Pantelis s’approcha du corps de la femme tout en poursuivant.
— Ah oui ? Excusez-moi, Ceruval, quel est votre nom ? Mince… Elle ne répond pas.
— En effet.
— Il doit bien y avoir une explication à cela… fit le Sapiarque dans une parodie de réflexion.
— Je dirais qu’elle est morte, conclut Aesril d’un ton qui dénotait avec l’amusement qu’il commençait à ressentir.
— Vous voyez ! Vous avez fini par en venir à la même conclusion, s’exclama le Sapiarque d’un ton triomphant. Vous ne pouvez pas voir la personne quand vous pratiquez. Sinon, vous serez moins performant.
— Maître Silario disait qu’un guérisseur se doit d’être empathique…
— Vous écoutez toujours bêtement tout ce que l’on vous dit, sans jamais le remettre en question ?
— Bien sûr que non, rétorqua froidement Aesril. Mais j’écoute ceux qui ont des années de savoir que je n’ai pas et je confronte les sources. C’est comme cela que l’on développe un esprit affuté, non ?
— Vous avez du répondant, ça me plaît. Mais ne vous refermez pas pour si peu, je n’ai pas insulté vos ancêtres, tout de même. Bien, vous avez entendu les inepties de Silario, alors voici mon expertise : les sentiments vont vous faire dévier de votre objectif et vous rendre moins performant dans votre travail. Des patients, vous allez en voir, tous différents. Et croyez-moi, si vous vous perdez dans une chose telle que l’empathie, vous ne vous en sortirez jamais. Laissez cela au aide-soignants. Vous, vous êtes là pour être guérisseur, non ? La misère du monde, vous allez la rencontrer. Les larmes, les familles déchirées, la souffrance des autres… Vous n’allez pas endurer tout ça. Et vous n’allez certainement avoir mal pour les autres. Vous êtes là pour les soigner.
— Pas de sentiments. Bien. Toutes les pires personnes m’ont donné ce conseil, vous savez.
— Chacun utilise un outil comme il le veut. Mais dans cette circonstance, ça vous sauvera.

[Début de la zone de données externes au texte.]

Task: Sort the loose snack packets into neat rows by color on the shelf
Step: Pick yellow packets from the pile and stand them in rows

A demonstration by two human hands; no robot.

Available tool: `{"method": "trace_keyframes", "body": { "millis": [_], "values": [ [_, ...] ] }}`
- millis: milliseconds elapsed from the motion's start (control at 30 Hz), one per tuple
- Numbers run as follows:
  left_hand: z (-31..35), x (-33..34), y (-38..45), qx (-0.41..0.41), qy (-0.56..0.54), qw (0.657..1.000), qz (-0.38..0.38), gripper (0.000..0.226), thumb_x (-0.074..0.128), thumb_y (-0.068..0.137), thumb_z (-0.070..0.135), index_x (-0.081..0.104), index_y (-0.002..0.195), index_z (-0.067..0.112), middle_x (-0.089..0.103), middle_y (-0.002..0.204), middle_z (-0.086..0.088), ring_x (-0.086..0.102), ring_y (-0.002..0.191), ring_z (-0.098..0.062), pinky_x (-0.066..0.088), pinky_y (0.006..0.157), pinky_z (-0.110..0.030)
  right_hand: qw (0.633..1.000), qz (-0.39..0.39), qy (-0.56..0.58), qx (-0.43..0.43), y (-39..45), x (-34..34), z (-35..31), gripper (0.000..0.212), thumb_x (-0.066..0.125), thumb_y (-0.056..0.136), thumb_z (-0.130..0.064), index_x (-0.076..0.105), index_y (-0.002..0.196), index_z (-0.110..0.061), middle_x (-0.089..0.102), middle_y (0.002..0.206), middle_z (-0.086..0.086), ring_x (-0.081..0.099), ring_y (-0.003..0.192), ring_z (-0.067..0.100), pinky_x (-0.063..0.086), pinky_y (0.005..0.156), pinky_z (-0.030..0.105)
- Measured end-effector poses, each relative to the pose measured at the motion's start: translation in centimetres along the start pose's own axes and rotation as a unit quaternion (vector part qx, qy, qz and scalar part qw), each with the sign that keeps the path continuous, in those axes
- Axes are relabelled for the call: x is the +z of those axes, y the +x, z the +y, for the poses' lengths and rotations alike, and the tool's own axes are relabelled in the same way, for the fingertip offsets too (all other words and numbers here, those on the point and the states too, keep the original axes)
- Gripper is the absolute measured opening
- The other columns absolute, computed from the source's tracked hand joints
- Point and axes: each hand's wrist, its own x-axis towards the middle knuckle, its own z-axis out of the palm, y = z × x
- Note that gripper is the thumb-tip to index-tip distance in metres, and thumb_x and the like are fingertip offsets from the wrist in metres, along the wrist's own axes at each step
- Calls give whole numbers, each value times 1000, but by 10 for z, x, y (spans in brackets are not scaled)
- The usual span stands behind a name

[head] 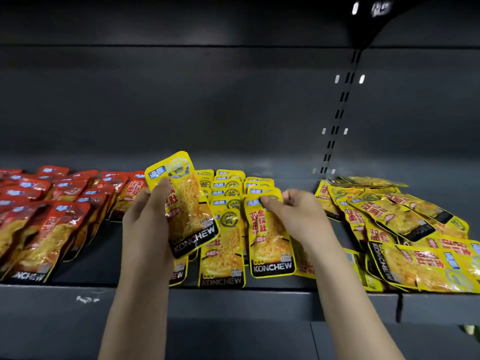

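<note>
Yellow foil fills the left hand [149,216], which grips one yellow packet [183,203] raised and tilted above the shelf [233,300]. Just right of it, the right hand [296,214] pinches the far edge of a front yellow packet [270,237] lying in the yellow rows [228,203] at the shelf's middle. Red rows [52,203] lie to the left, and a loose yellow pile [402,229] sprawls to the right, overlapping at mixed angles.
</note>
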Motion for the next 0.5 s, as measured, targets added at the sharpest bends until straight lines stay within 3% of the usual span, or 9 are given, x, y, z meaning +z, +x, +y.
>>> {"method": "trace_keyframes", "body": {
  "millis": [133,233,333,367,433,500],
  "values": [
    [-1,-10,9,2,29,1000,0,48,66,85,34,56,126,12,66,118,-4,66,98,-19,54,75,-32,999,-12,-37,23,0,4,-2,47,71,79,-41,36,61,-17,40,54,-1,36,52,16,26,50,29],
    [-4,-12,14,3,51,999,-13,20,66,86,31,62,99,16,67,88,3,64,83,-17,50,67,-28,998,-14,-50,31,-2,5,-4,47,71,80,-41,36,61,-16,40,55,0,36,52,16,26,50,29],
    [-7,-10,15,-1,89,995,-40,17,65,87,30,69,90,14,67,80,-5,63,85,-20,50,71,-28,994,3,-105,35,-3,5,-3,52,69,80,-45,32,58,-17,35,52,-1,35,52,18,25,51,31],
    [-5,-7,12,1,90,994,-60,16,63,89,27,72,78,20,67,69,-5,66,71,-13,50,65,-21,992,6,-118,39,-4,5,-3,52,69,80,-46,33,58,-17,36,52,0,36,54,20,26,52,31],
    [-4,-2,7,10,124,987,-104,53,57,93,19,61,41,29,46,37,10,43,32,3,34,38,-8,991,11,-126,48,-6,5,-3,49,68,80,-48,38,58,-16,40,53,0,42,57,22,31,55,31],
    [-4,3,4,2,165,979,-119,64,54,94,15,53,31,28,35,30,13,30,24,0,25,31,-9,989,12,-137,48,-7,3,-5,46,66,81,-51,49,63,-12,48,57,2,49,63,24,36,58,32]
  ]
}}
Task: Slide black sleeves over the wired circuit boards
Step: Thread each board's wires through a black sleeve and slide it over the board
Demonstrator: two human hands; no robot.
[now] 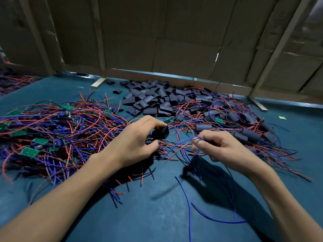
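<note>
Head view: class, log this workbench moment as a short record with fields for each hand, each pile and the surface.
left hand: left hand grips a black tube sleeve
right hand: right hand pinches thin blue and red wires
left pile: bare green circuit boards with wires
back pile: empty black sleeves
right pile: sleeved boards
surface: blue-green table mat

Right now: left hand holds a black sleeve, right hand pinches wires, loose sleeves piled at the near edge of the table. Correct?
Not quite. The head view shows the loose sleeves piled at the far side, by the cardboard wall. Left hand does hold a sleeve; right hand pinches wires.
</note>
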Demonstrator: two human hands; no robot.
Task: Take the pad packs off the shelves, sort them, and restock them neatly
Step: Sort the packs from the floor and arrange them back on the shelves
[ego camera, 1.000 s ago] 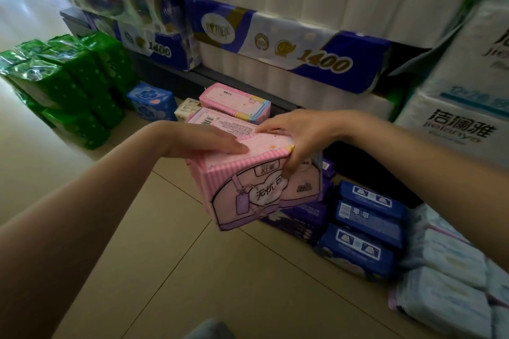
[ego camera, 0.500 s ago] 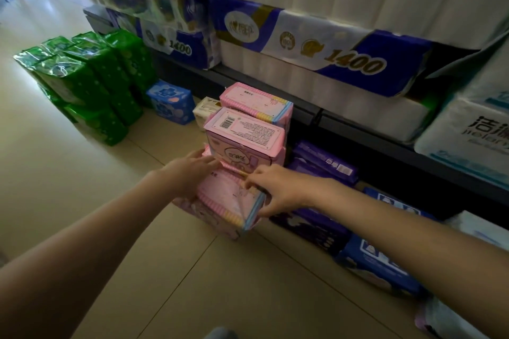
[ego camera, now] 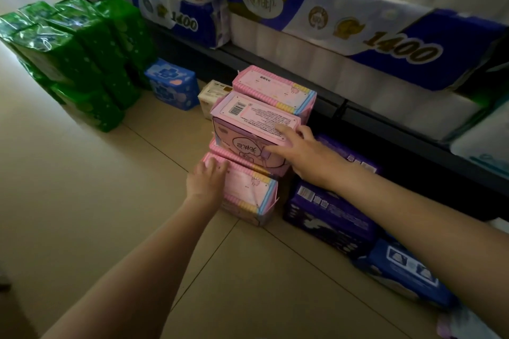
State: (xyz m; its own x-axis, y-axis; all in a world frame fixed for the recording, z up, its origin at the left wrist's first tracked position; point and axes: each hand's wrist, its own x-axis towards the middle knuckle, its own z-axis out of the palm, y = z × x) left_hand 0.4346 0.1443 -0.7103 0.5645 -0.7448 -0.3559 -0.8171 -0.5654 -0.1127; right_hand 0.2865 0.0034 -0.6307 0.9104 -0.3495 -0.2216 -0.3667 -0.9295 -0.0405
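Note:
Several pink pad packs stand in a pile on the floor in front of the bottom shelf. My left hand [ego camera: 207, 182] lies flat, fingers spread, on top of the low front pink pack [ego camera: 249, 190]. My right hand [ego camera: 298, 150] grips the right corner of the upper pink pack [ego camera: 252, 115], the one with a barcode on top; fingers are on its top and the thumb on its front face. Another pink pack [ego camera: 272, 85] sits just behind, slightly higher.
Green packs [ego camera: 68, 49] are stacked on the floor at the left, with a blue pack [ego camera: 173, 85] and a small white box [ego camera: 213, 95] beside them. Purple packs [ego camera: 330, 212] and blue packs [ego camera: 407, 272] lie to the right. A dark shelf edge [ego camera: 333, 103] carries toilet-paper bundles [ego camera: 358, 36].
The pink pack I held in both hands has come down to the floor in front of the pile. My right hand has left it and moved up to the barcode pack.

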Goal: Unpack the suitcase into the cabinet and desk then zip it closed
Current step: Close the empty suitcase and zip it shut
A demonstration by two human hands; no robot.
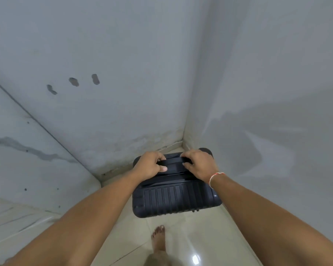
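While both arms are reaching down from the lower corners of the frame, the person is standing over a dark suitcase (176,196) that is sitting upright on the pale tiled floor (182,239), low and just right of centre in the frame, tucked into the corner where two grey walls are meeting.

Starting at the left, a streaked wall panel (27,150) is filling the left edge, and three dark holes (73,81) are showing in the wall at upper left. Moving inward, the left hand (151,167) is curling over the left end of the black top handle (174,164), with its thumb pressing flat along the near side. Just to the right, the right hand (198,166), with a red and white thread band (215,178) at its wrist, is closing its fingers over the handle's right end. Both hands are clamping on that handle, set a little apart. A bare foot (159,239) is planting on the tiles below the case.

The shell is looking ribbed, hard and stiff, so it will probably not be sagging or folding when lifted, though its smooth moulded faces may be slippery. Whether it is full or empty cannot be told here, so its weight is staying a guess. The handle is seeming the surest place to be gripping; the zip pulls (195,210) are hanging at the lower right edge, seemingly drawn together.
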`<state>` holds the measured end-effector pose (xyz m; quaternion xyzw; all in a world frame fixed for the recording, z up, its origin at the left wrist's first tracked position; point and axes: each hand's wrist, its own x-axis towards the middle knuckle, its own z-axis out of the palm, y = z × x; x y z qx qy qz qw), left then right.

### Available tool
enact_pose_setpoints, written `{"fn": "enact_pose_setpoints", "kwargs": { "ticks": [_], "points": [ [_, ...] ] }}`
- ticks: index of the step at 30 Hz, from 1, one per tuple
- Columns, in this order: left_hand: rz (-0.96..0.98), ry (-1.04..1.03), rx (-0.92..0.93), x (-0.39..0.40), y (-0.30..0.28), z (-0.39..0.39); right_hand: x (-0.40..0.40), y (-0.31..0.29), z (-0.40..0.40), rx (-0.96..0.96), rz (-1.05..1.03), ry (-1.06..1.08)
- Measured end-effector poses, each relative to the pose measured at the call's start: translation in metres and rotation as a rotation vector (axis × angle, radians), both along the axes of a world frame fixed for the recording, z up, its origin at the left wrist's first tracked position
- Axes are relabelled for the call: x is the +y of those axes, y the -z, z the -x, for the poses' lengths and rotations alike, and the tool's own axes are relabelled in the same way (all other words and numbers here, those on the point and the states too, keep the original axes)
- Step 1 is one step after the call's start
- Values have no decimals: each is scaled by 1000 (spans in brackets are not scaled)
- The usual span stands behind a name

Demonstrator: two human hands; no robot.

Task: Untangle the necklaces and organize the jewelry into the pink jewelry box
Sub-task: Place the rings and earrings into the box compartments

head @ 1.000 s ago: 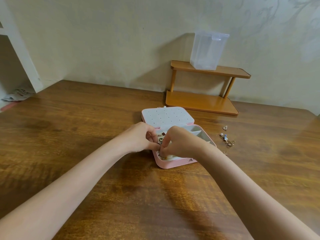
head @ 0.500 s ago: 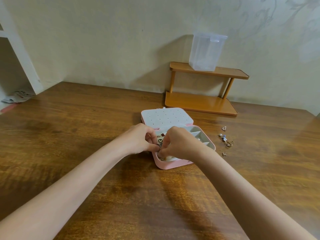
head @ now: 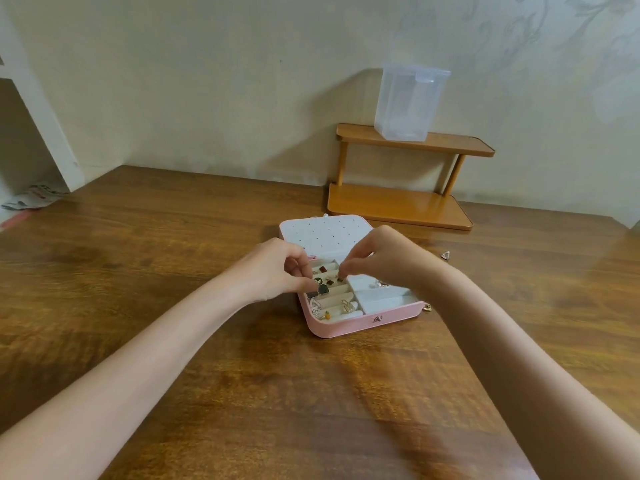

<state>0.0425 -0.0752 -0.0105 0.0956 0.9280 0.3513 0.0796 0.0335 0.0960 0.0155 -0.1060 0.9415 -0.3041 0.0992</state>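
The pink jewelry box (head: 349,325) lies open near the middle of the worktop (head: 173,271), its dotted white lid (head: 325,233) folded back toward the far edge and its ring-roll rows (head: 332,292) already holding several small pieces, among them a dark heart-shaped one (head: 323,289). The right hand (head: 388,259) hovers over the upper rows with thumb and forefinger closed to a tight pinch; something tiny seems to be between them, though it is too small and blurred to name. The left hand (head: 277,271) sits at the box's left rim, fingers curled inward toward the rolls, and whether they hold a piece or only steady the box cannot be told. The main risk, as I judge it, is the pinched piece slipping as it is pressed into a slot, dropping among the seated pieces or bouncing onto the worktop, where it would be hard to spot against the wood grain. A push on the rolls could also nudge neighbouring pieces loose, and pressure on the left rim could slide the light box. A triangular piece (head: 446,255) lies loose toward the right edge and a gold piece (head: 427,308) sits just beside the box's right corner; either forearm could sweep them off. Behind stand a wooden shelf (head: 398,206) and a clear container (head: 408,102).
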Motion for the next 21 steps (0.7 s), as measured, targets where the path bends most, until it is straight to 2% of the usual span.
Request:
{"fn": "enact_pose_setpoints", "kwargs": {
  "ticks": [3, 11, 21],
  "points": [
    [-41, 17, 22, 6, -3, 0, 10, -3, -2, -10, 12, 4],
    [94, 61, -8, 8, -5, -1, -9, 14, -23, 38, -141, -196],
    [139, 67, -39, 7, -4, -1, -21, 18, -18, 27, -204, -242]
  ]
}}
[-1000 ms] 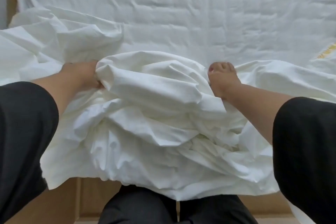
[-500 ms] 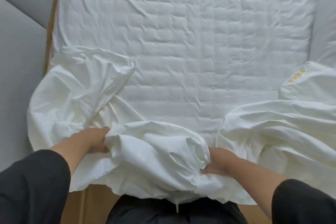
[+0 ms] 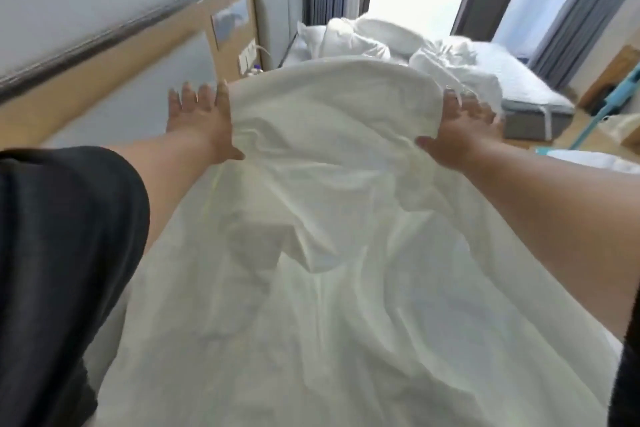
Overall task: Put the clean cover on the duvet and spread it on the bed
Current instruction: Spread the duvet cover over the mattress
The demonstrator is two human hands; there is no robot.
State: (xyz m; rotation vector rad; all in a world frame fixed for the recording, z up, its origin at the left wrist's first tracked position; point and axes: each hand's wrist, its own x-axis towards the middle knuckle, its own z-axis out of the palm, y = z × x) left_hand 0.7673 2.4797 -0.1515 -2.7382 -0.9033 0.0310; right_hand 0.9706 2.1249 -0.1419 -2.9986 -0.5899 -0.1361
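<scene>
Cover (image 3: 332, 236) up in the air in front of you, filling the frame from centre down to 6 o'clock; its top edge arcs between your two hands. Reads as the throw of a shake-out: you hold the top edge high and wide so the cloth can billow and open along its length.

Left hand (image 3: 201, 121) at 10 o'clock: arm stretched forward, fingers (image 3: 188, 97) spread and pointing up, thumb hooked into the cloth edge. Contact looks light, thumb against palm, not a fist.

Right hand (image 3: 460, 132) at 2 o'clock: arm likewise extended, thumb pressed onto the near face of the cloth. Fingers run behind the edge and blur, so you cannot tell how firmly they close.

Both sleeves dark, forearms bare.

Duvet: not identifiable with certainty. A second bed (image 3: 502, 87) at 1 o'clock carries a heap of white bedding (image 3: 363, 38); which piece is which is unclear.

Judgement: cover not yet on the duvet; early in the task. Frame is motion-blurred, so treat the grip reading with caution.
</scene>
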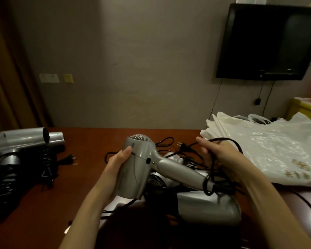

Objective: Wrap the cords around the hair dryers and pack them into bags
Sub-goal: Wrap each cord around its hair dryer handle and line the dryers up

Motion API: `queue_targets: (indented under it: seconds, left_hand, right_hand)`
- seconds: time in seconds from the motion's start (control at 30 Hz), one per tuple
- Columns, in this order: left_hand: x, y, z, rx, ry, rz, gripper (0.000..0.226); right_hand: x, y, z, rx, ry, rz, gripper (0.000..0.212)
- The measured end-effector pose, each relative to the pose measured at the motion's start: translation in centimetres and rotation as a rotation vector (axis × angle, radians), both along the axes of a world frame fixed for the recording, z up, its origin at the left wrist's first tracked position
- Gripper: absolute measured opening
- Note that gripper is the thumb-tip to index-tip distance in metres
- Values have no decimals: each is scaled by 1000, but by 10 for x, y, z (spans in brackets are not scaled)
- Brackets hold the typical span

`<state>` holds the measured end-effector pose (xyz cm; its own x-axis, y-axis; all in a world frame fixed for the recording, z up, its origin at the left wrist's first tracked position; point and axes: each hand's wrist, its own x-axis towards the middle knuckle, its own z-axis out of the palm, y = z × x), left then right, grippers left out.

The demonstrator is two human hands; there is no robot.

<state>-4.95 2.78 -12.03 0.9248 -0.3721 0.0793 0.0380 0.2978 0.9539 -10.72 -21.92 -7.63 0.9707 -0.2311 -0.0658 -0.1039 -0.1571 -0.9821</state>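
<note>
Dim room with a beige wall [133, 60] and a reddish-brown wooden surface [90, 141] seen from above by a person's head camera.

Nearest the viewer, two bare forearms reach in from the near edge. Below them, close to the near edge, a second silver hair dryer [208, 207] lies on its side among loose black cables.

Above it, lifted off the surface at its middle, is the held hair dryer [142, 166], silver, its grille end pointing away and its handle slanting down to the right. The left hand [117, 164] grasps the barrel, fingers curled underneath and thumb pressed on top. The right hand [217, 155] holds the black cord [228, 141], which arches over its loosely curled fingers and runs down to a loop around the handle's end. A plug [180, 145] rests just beyond the hands.

At the left edge, another hair dryer [25, 141] sits on coiled black cords, a second plug lying beside it.

At the right edge, crumpled white plastic bags [258, 146] are spread out, one printed with gold characters.

Farthest away, a dark television [269, 42] hangs on the wall at the upper right, and wall sockets [49, 78] sit at the left beside a brown curtain [5, 69].
</note>
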Motion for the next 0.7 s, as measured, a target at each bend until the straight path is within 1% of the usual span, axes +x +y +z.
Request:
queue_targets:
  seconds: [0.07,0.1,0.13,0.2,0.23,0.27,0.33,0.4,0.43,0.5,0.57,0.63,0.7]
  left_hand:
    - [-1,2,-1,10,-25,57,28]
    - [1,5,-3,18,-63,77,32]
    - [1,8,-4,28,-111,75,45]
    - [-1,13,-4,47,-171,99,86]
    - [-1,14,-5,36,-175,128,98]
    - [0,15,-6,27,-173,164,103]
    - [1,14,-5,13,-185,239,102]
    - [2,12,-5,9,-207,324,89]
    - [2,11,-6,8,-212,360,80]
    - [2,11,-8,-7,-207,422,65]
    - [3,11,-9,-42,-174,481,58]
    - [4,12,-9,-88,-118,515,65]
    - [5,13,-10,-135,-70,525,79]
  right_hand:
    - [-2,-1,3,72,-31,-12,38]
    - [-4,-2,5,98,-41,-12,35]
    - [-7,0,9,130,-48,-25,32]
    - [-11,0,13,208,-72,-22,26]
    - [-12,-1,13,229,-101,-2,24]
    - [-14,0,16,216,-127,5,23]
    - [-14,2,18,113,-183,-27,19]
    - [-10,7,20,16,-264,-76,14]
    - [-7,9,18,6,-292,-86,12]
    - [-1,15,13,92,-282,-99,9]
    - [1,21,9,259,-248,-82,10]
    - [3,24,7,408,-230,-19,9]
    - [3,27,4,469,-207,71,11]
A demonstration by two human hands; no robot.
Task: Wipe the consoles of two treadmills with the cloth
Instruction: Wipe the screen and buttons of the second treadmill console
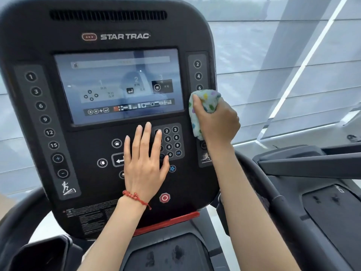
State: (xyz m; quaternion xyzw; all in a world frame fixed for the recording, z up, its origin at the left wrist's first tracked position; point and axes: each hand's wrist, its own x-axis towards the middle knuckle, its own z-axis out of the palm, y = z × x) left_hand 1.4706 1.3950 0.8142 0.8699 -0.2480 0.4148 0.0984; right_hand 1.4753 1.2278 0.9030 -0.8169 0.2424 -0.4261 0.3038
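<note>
Right grip point(216, 122): I hold the bunched cloth point(203, 102) on the console point(93, 192) right edge
Left grip point(145, 159): flat, fingers straight, bracing keypad point(172, 141)
Tip: I'd press lightly, avoid button presses

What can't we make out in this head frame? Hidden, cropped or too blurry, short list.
Head view only:
- Right-hand column of round number buttons on the black treadmill console: those below 6 are covered by the pale dotted cloth bunched in the right hand.
- Numeric keypad: left column hidden under the left hand, whose flat fingers rest on it.
- Small white label text: too small to read.
- Second treadmill: cut off by the right edge.
</note>
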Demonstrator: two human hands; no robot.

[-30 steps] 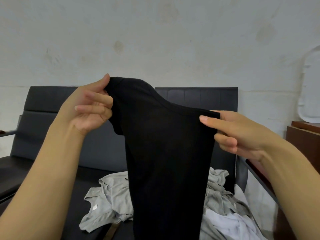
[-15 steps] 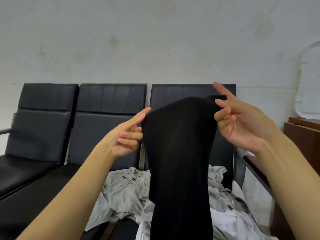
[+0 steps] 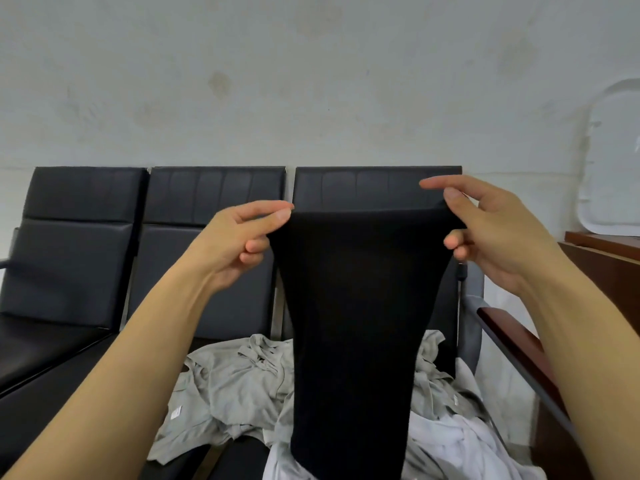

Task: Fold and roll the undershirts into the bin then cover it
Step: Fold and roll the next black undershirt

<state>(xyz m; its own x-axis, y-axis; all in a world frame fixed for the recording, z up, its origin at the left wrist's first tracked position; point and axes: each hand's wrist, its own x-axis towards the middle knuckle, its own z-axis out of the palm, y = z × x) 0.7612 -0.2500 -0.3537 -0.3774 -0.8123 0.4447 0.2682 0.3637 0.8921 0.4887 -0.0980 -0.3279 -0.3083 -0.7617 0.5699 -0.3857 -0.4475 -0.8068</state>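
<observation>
Both hands have spread apart since half a second ago, left hand [image 3: 239,242] and right hand [image 3: 491,233] each pinching a top corner of the black undershirt [image 3: 353,323], soft, light, hanging limp at 12 o'clock above the pile of undershirts [image 3: 242,382].

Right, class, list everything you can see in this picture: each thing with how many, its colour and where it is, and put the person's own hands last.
Black undershirt: one, black, held up in the middle, hanging down over the pile.
Grey undershirts: a crumpled heap, number unclear, grey, on the seat below.
White undershirts: crumpled, number unclear, white, on the lower right of the pile.
Chairs: three joined in a row, black, against the wall.
Wall: one, pale and stained, behind the chairs.
Cabinet: one, brown wood, far right.
Lid: one, white, leaning on the wall above the cabinet.
Left hand: pinches the shirt's top left corner.
Right hand: pinches the top right corner.
</observation>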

Il pointa la femme du doigt.


— Regardez. Regardez-la. Cette femme n’est ni votre mère, ni votre sœur, ni votre fille. C’est une patiente. Une patiente qui est morte parce que sa famille a choisi de faire confiance à mon confrère plutôt qu’à moi, mais une patiente. Ce qu’elle est vraiment, ça n’a pas d’importance.
— Il n’est nul besoin d'insister, Maître. Je comprends parfaitement vos raisons et je les soutiens. À vrai dire, je pense que vous ne trouverez aucun apprenti ici qui sera plus adapté à votre mode de pensée, car je suis bien résolu à faire fi d'un quelconque sentimentalisme. Chaque choix dirigé par une émotion que j'ai pu faire, je l'ai regretté. À mes yeux, les sentiments ne sont qu'une façon de présenter le flanc pour que l'épée d'un autre vous transperce avec plus de facilité. Aujourd'hui, j'ai un objectif clair et rien ne saurait m'en détourner.
— … Et quel est-il ?, demanda respectueusement Pantelis, l'air soudain fort intrigué.
— Devenir Maître Guérisseur et percer le mystère des maux invisibles aux sens et le secret de la mort. Quoi qu'il m'en coûte.


Maître Pantelis demeura muet un moment, visiblement en proie à une intense réflexion, scrutant Aesril dans les moindres détails. Puis, il lâcha avec solennité.


— Alors je crois que vous avez du potentiel, mon jeune apprenti. Reprenez donc ce scalpel, vous allez apprendre. Et il y a du travail. Beaucoup de travail.